WORK ITEM. Each line of data below must be printed exactly as written, with any pictures removed.

SUPPLIED INFORMATION.
────
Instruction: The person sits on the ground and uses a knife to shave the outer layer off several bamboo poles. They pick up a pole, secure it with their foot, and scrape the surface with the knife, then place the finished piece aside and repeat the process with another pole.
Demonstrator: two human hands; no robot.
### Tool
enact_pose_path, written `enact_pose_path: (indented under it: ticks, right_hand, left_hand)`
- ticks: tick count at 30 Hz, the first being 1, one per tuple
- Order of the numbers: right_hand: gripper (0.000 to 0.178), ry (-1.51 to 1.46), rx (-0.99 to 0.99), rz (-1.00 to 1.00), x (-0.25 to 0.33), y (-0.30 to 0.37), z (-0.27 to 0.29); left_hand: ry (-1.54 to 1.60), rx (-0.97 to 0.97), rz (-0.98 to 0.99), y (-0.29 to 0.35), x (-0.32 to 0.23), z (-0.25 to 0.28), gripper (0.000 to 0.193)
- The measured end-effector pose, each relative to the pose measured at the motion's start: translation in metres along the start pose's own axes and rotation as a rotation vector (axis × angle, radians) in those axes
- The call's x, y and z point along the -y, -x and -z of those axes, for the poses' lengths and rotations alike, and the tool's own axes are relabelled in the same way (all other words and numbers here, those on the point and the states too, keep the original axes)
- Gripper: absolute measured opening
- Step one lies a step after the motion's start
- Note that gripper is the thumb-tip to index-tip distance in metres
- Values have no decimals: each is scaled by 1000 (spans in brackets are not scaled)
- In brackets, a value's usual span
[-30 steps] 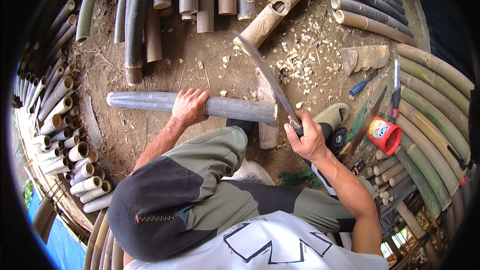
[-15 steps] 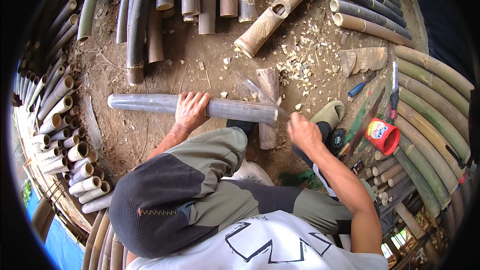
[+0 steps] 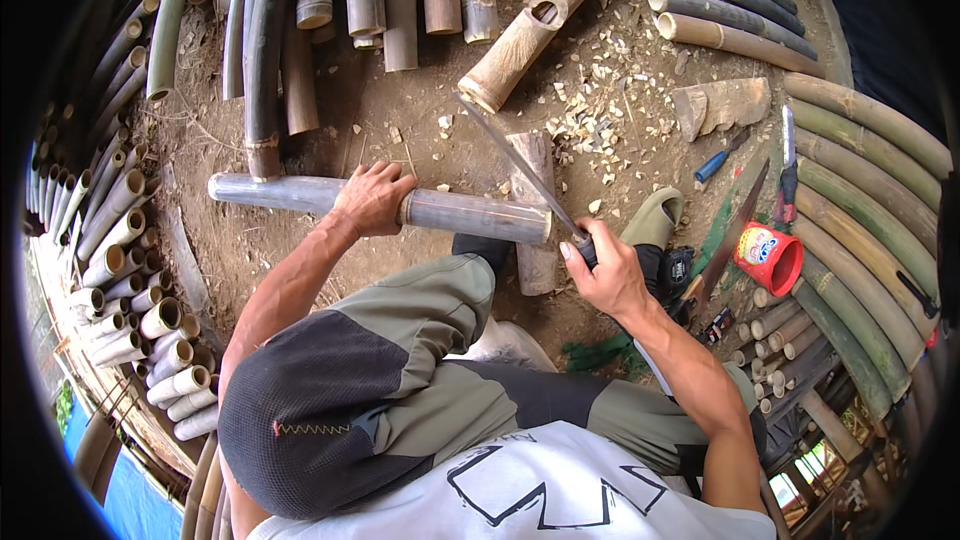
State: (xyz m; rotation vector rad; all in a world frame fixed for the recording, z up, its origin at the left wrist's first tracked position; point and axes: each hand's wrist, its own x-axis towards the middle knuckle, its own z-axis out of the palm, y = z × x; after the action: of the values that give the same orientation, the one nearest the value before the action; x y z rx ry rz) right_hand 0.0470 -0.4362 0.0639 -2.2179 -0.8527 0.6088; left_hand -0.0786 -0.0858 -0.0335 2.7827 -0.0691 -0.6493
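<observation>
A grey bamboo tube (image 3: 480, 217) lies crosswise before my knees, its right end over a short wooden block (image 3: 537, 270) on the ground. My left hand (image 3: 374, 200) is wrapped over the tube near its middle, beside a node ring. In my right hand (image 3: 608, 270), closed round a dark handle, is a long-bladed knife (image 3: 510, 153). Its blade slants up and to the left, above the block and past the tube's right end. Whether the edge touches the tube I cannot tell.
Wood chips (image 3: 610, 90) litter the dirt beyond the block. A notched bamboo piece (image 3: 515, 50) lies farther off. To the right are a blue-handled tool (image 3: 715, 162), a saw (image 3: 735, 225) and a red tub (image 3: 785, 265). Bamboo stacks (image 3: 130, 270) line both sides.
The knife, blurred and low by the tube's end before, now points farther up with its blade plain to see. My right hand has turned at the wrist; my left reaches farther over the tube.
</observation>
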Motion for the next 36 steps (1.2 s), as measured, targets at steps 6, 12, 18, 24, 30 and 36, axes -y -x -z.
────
TASK SOLUTION.
Instruction: The person sits on the ground and uses a knife to shave the outer layer off several bamboo poles. They pick up a pole, secure it with their foot, and scrape the surface with the knife, then place the finished piece aside and repeat the process with another pole.
Demonstrator: two human hands; no robot.
### Tool
enact_pose_path, written `enact_pose_path: (indented under it: ticks, right_hand, left_hand)`
- ticks: tick count at 30 Hz, the first being 1, one per tuple
- Order of the numbers: right_hand: gripper (0.000 to 0.178), ry (-1.51 to 1.46), rx (-0.99 to 0.99), rz (-1.00 to 1.00), x (-0.25 to 0.33), y (-0.30 to 0.37), z (-0.27 to 0.29); left_hand: ry (-1.54 to 1.60), rx (-0.97 to 0.97), rz (-0.98 to 0.99), y (-0.29 to 0.35), x (-0.32 to 0.23), z (-0.25 to 0.28), gripper (0.000 to 0.193)
- The measured end-effector pose, each relative to the pose measured at the motion's start: translation in metres along the start pose's own axes and rotation as a rotation vector (axis × angle, radians) in those axes
- The call's x, y and z point along the -y, -x and -z of those axes, for the poses' lengths and rotations alike, and the tool's own axes are relabelled in the same way (all other words and numbers here, those on the point and the states too, keep the original axes)
- Gripper: absolute measured opening
- Step one lies a step after the motion's start
- Note that gripper is the thumb-tip to index-tip distance in metres
- Values have no decimals: each is scaled by 1000 (spans in brackets are not scaled)
- In brackets, a value's usual span
[-30 steps] 
[-15 steps] 
[+0 steps] 
State: (xyz m; rotation vector rad; all in a world frame fixed for the recording, z up, its origin at the left wrist's first tracked position; point and axes: each hand's wrist, its own x-axis towards the middle knuckle, its own z-axis out of the palm, y = z × x; after the action: of the values that give the same orientation, the one nearest the value before the action; x y z rx ry rz) right_hand 0.0470 -0.4362 0.0639 -2.2179 -0.8527 0.6088; left_hand -0.0786 -0.0858 -0.0335 2.7827 -0.0691 -0.6493
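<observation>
A grey bamboo tube (image 3: 480, 217) lies crosswise before my knees, its right end over a short wooden block (image 3: 537, 270) on the ground. My left hand (image 3: 374, 200) is wrapped over the tube near its middle, beside a node ring. In my right hand (image 3: 608, 270), closed round a dark handle, is a long-bladed knife (image 3: 510, 153). Its blade slants up and to the left, above the block and past the tube's right end. Whether the edge touches the tube I cannot tell.
Wood chips (image 3: 610, 90) litter the dirt beyond the block. A notched bamboo piece (image 3: 515, 50) lies farther off. To the right are a blue-handled tool (image 3: 715, 162), a saw (image 3: 735, 225) and a red tub (image 3: 785, 265). Bamboo stacks (image 3: 130, 270) line both sides.
The knife, blurred and low by the tube's end before, now points farther up with its blade plain to see. My right hand has turned at the wrist; my left reaches farther over the tube.
</observation>
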Motion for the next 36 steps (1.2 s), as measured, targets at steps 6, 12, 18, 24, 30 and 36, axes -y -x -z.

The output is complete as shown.